Another measure of the respect Berkman engenders is the caliber of people who want to play in his company. His latest album for Palmetto, Old Friends and New Friends, unites old hands (and former Berkman collaborators) Billy Drewes, Adam Kolker, and Brian Blade with newcomers Dayna Stephens and Linda May Han Oh, and he’s bringing a version of that all-star group to Arcata. The East Bay-bred tenor saxophonist Stephens, whom the New York Times calls “a saxophonist of judicious excellence,” has been on our wishlist for a long while. Oh, a headliner in our 2013-2014 season, is on the cover of the latest Jazz Times, which declares her a “major new voice on the bass.” And A-list drummer and bandleader Rudy Royston (Oh’s bandmate in the latest iteration of the Dave Douglas Quintet) is making his fourth appearance on an RJA stage, having previously played here with Ron Miles & Gary Versace, Tom Harrell, and Michael Blake.

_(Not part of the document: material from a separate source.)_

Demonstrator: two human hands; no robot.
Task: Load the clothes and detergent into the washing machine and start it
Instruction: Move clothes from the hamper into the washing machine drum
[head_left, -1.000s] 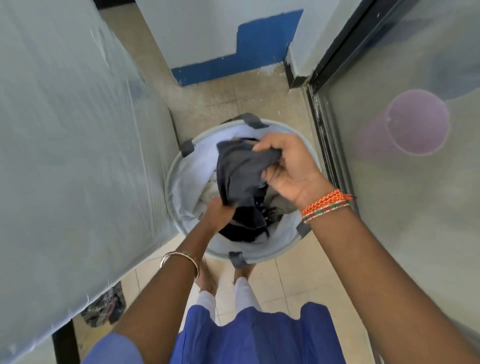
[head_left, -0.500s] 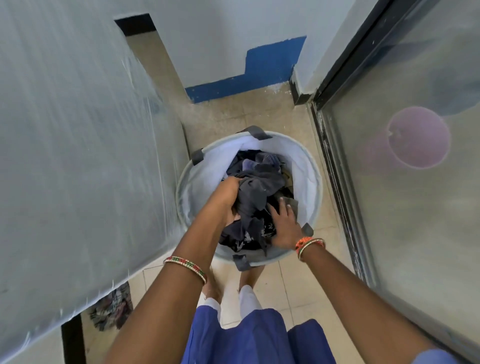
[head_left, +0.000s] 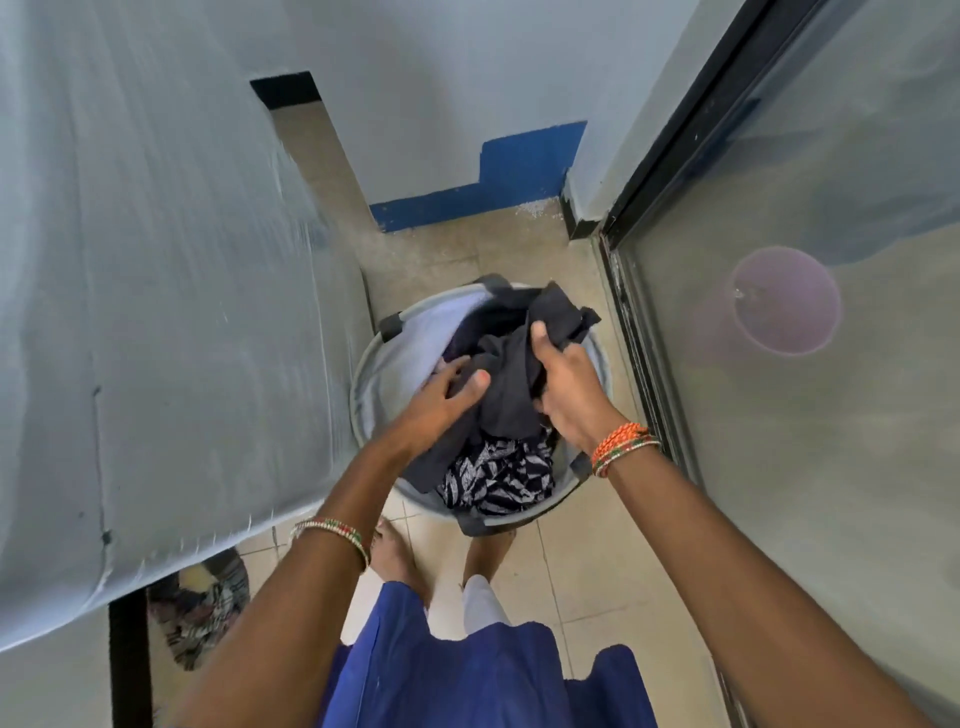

Great music, performed by great players? It might not be “interview music,” but it’s a concept everyone can enjoy.


Tickets ($15 General Admission, $10 Students & Seniors) are available here at our website and at People’s Records, Wildwood Music, Wildberries, and The Works.

David Berkman will also present an open, public pre-show workshop from 3:00 to 4:00 p.m on Tuesday, April 11th in HSU’s Studio Theater (Theater Arts 115, to the left of the entrance to the Van Duzer lobby, then down the hall). People of all levels of experience are welcome to attend, and admission is FREE.

 

DATES/TIMES
WHERE
PRICE
  • $15
  • $10 students/seniors
CONTACT INFO

© 2024 Lost Coast Communications Contact: news@lostcoastoutpost.com.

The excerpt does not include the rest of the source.